Dataset entries:
>>>>

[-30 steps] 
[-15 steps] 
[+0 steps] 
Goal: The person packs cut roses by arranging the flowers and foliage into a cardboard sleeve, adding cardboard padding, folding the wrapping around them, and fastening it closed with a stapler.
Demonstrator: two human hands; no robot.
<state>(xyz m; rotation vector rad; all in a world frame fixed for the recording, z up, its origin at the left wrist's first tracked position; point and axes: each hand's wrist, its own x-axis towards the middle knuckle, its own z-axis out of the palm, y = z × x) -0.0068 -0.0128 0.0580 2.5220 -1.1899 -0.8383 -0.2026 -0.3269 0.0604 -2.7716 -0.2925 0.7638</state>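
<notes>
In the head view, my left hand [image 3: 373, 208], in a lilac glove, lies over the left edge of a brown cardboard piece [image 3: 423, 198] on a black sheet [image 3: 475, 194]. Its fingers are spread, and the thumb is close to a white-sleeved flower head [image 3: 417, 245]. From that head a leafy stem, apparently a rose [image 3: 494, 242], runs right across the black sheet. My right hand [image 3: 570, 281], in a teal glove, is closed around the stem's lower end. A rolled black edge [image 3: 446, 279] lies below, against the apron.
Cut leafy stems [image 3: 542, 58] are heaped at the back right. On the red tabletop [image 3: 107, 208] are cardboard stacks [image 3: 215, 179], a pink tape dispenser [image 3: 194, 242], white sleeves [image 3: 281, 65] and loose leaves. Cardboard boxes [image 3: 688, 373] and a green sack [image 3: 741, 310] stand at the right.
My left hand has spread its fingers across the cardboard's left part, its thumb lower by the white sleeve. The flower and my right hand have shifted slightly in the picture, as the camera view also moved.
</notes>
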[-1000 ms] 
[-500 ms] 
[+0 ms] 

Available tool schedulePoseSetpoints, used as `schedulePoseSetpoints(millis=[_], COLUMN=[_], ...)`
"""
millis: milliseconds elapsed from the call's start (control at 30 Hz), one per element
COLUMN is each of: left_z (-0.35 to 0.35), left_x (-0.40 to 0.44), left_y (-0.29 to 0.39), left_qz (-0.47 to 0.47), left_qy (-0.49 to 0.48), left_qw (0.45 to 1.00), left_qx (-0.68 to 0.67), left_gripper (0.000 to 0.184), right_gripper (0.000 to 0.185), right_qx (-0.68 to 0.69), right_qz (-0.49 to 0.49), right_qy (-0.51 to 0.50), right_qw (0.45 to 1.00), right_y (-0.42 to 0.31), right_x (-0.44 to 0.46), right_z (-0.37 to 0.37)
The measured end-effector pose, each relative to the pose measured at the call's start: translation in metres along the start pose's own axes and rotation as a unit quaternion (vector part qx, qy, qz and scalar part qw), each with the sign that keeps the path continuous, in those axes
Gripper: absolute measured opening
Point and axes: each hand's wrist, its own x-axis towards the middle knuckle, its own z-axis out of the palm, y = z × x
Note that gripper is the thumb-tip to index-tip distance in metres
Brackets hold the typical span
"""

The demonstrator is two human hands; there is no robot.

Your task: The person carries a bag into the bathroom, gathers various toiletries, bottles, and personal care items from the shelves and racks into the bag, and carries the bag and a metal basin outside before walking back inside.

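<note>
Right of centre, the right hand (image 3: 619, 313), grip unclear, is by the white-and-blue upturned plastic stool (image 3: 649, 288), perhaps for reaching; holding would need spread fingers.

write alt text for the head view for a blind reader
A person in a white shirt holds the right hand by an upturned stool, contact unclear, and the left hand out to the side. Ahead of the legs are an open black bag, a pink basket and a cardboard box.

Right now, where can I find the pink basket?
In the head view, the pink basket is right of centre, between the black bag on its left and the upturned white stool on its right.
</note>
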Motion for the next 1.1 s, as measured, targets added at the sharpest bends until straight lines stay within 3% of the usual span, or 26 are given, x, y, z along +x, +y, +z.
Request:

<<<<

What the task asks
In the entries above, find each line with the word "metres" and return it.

Answer space
The measured end-effector pose, each relative to the pose measured at the call's start: translation in metres along the start pose's own axes and rotation as a unit quaternion (vector part qx, qy, qz and scalar part qw), each with the sign that keeps the path continuous, in those axes
Note that gripper is the thumb-tip to index-tip distance in metres

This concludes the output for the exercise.